Woman in White (Collins)

Discussion Questions 
(Below you'll find two sets of questions: one from Penguin and the other from Random House.)

1. Laura is presented as an ideal of Victorian womanhood, obedient, respectful of social conventions, and willing to sacrifice her own wishes for others. How does her double, Anne Catherick, illuminate the dark side of that ideal?

2. "You will make aristocratic connections that will be of the greatest use to you in life," Collins's father told him when he started school. But Collins lived a life on the periphery of respectable English society that his father would not have condoned. In the novel, how is pedigree intertwined with deception and immorality? Where do the lines blur between servants and the served? How are the underprivileged used as a screen for viewing the upper-crust characters?

3. Why is Marian so mesmerized by Fosco, who she says "has interested me, has attracted me, has forced me to like him"? Why is Fosco able to see Marian, despite her physical unattractiveness, as a "magnificent creature"?

4. When Hartright returns from Honduras to restore Laura's true identity, he brings tactics he had first used "against suspected treachery in the wilds of Central America" to "the heart of civilised London." Why is he forced to work outside the laws and conventions of society to achieve his aim? Why did he have to leave England and return in order to make this change?

5. One critic has suggested that Marian and Fosco might be considered the true protagonists of The Woman in White. (In many ways they are much closer to Collins's own bohemian sensibilities than Hartright and Laura.) In what sense might this be true? How would you interpret the story's conclusion— especially Marian and Fosco's fate—in this light?

6. The use of multiple narrators was one of Collins's favorite storytelling techniques. What qualities does each narrator bring to the story? How does each change our view of the characters? Could the story have been told from a single viewpoint, and if so, whose?
(Questions issued by Penguin—cover image, top-right.)

________________ 

1. Wilkie Collins has been hailed as the creator of the “sensation novel”. Citing examples from The Woman in White, how would you define this Victorian literary genre?

2. In his preface to the 1860 edition of The Woman in White, Collins wrote, “An experiment is attempted in this novel, which has not (so far as I know) been hitherto tried in fiction. The story…is told throughout by the characters of the book.” Was the experiment a success? What is gained and what is lost in telling the story exclusively through first person narratives?

3. In her Introduction to this Modern Library edition, Anne Perry asks, “What is there in The Woman in White that transcends the change in culture from 1860 to the present, and beyond?” How would you answer this question?

4. Collins has been widely praised for his fully drawn portraits. Which characters stand out as the most vivid, and why?

5. Throughout the novel, how does Collins use premonitions, coincidences and dreams to foreshadow key events?

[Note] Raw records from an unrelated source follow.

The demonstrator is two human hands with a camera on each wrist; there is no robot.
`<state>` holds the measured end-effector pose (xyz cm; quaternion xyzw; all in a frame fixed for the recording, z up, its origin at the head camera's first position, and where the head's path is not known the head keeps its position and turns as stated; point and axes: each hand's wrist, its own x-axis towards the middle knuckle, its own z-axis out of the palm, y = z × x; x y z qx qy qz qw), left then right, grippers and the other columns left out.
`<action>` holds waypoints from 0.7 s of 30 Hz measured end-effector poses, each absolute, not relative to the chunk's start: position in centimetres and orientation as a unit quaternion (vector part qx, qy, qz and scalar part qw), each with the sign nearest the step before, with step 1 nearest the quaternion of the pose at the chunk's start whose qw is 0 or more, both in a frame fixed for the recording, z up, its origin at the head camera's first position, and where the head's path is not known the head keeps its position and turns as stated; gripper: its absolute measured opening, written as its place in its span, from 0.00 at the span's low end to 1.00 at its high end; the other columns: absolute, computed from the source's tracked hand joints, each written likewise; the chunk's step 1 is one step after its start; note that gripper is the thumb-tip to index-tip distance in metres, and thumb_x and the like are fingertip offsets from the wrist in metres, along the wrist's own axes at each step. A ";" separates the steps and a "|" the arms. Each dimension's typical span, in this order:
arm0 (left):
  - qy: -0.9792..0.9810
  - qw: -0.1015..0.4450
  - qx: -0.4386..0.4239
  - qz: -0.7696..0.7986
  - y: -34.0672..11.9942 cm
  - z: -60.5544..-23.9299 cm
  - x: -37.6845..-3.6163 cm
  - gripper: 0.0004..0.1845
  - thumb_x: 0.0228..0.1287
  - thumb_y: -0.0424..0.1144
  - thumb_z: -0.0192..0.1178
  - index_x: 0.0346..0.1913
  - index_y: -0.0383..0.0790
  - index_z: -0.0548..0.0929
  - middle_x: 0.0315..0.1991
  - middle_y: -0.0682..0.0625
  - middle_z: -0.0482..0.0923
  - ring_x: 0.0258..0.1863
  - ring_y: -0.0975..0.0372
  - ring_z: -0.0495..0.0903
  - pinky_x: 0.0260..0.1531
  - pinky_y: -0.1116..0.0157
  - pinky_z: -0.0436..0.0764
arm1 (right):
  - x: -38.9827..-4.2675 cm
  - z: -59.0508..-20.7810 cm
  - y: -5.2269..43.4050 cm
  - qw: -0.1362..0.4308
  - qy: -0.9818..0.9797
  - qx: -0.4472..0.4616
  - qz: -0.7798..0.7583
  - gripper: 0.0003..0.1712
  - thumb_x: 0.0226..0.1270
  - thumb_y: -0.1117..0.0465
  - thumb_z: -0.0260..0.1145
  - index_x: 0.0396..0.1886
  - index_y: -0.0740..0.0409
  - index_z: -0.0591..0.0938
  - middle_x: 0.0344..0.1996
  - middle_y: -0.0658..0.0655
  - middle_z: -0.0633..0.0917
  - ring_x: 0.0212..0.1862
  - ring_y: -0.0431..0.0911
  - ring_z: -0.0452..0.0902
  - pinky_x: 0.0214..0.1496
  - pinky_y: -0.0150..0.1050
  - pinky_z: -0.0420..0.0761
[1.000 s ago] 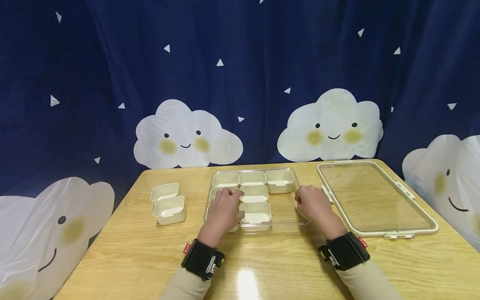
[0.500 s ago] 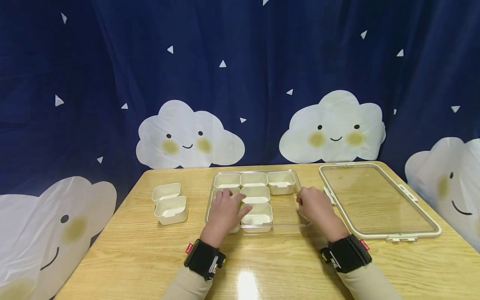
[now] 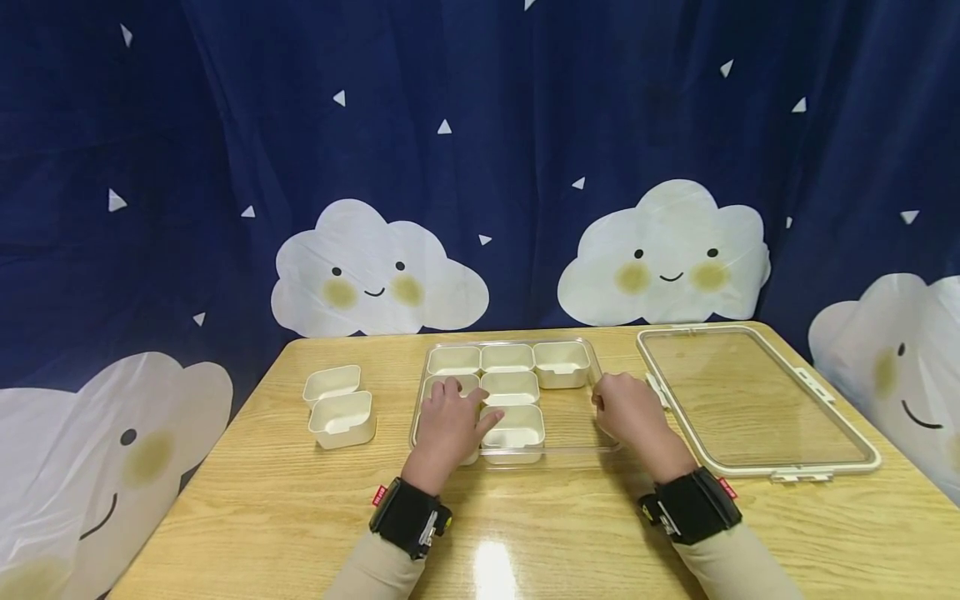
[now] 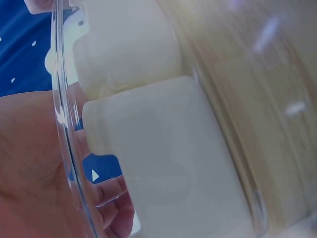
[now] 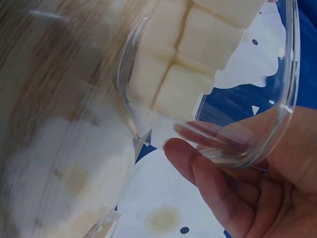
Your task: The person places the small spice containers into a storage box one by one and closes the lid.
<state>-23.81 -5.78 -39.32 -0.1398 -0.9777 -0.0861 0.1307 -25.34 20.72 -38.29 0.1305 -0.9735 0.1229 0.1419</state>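
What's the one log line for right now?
left hand: over cream cups in clear box; right hand: holds box's right edge; two loose cups: on table, left of box; lid: off, right of box

A tray [image 3: 577, 451] is placed mid-frame on the counter [image 3: 262, 517], with cups [image 3: 562, 367] set inside it. Two outer cups [image 3: 342, 418] are placed at centre left, and a lid [image 3: 757, 402] is laid at right.
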 end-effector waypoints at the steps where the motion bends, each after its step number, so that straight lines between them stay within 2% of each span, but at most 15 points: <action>1: -0.978 0.131 -0.138 -0.085 -5.8 -39.3 -23.8 0.26 0.71 0.61 0.58 0.60 0.47 0.84 0.52 0.36 0.74 0.52 0.46 0.72 0.44 0.50 0.76 | -25.3 -38.3 20.7 0.143 -0.973 0.131 0.123 0.27 0.51 0.77 0.58 0.11 0.47 0.56 0.15 0.45 0.53 0.21 0.42 0.50 0.22 0.35 0.51; 11: -0.982 0.125 -0.123 -0.075 -5.6 -39.3 -23.7 0.26 0.70 0.61 0.59 0.60 0.48 0.84 0.49 0.38 0.73 0.50 0.48 0.71 0.43 0.53 0.75 | -25.4 -38.3 20.6 0.144 -0.973 0.133 0.122 0.28 0.51 0.78 0.58 0.11 0.47 0.56 0.15 0.45 0.52 0.21 0.41 0.49 0.22 0.35 0.51; 21: -0.980 0.117 -0.139 -0.077 -5.5 -39.2 -23.8 0.25 0.71 0.61 0.59 0.60 0.49 0.84 0.56 0.36 0.74 0.56 0.45 0.72 0.48 0.49 0.77 | -25.4 -38.5 20.8 0.146 -0.974 0.133 0.114 0.28 0.52 0.77 0.59 0.11 0.46 0.56 0.16 0.45 0.52 0.21 0.42 0.49 0.22 0.36 0.51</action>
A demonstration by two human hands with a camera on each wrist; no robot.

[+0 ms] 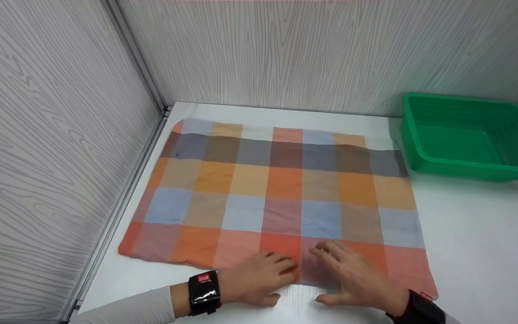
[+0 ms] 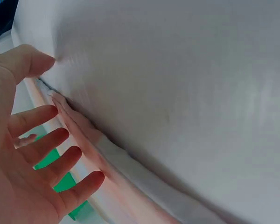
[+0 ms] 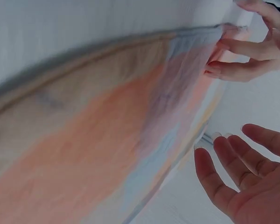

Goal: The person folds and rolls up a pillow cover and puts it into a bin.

6. “Walter Hartright is very much a man of his time, ” declares Anne Perry. “His view of women is almost unbelievably naïve compared with today’s.” Drawing on Hartright’s descriptions of Marian Halcombe and her sister Laura, as well as Anne Catherick and her mother, do you agree with Perry’s comment? Do you think that Wilkie Collins shared his protagonist’s view of women?

7. Why does Mrs. Catherick allow her own daughter to be placed in an insane asylum, and how does she justify her actions?

8. In his concluding narrative, Count Fosco describes “thefirst and last weakness” of his life. What is the nature of Fosco’s self-described “deplorable and uncharacteristic fault”?

9. Throughout the novel, how does Collins explore the themes of respectability and social class?